:: Task goal ::
Your answer must be an exact copy of the lines below, from the first through the one with "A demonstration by", with no pictures.

:: Data excerpt ::
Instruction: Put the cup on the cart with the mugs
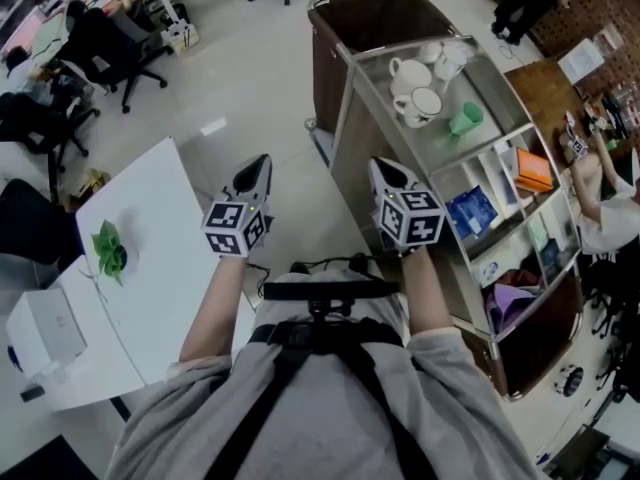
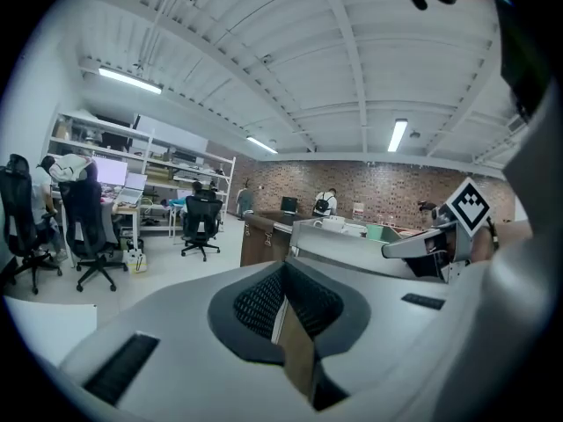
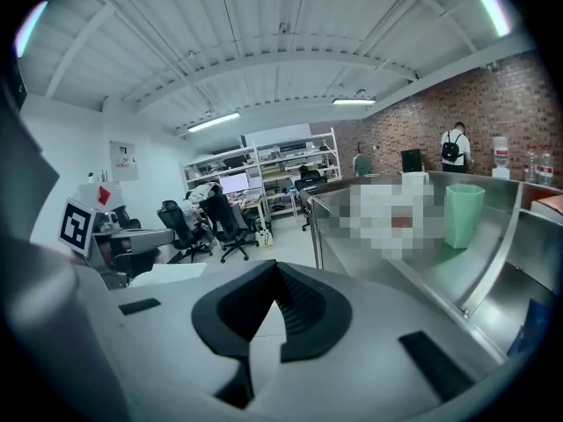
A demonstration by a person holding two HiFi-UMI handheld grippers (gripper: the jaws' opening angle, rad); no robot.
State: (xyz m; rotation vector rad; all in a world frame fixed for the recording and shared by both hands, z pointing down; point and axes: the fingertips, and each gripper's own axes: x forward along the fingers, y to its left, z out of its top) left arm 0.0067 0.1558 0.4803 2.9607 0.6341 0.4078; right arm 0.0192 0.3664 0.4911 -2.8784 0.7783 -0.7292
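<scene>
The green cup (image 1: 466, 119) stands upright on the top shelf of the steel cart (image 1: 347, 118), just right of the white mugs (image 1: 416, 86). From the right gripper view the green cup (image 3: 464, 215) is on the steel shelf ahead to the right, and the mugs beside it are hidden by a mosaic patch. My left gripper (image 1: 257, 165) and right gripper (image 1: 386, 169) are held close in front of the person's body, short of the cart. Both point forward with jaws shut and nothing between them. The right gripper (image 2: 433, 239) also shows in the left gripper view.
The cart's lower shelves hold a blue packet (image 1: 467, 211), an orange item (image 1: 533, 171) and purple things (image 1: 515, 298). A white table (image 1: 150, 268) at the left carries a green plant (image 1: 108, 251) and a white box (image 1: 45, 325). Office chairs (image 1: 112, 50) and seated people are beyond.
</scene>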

:: Task result ::
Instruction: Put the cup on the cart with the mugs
A demonstration by a person holding two HiFi-UMI handheld grippers (gripper: the jaws' opening angle, rad); no robot.

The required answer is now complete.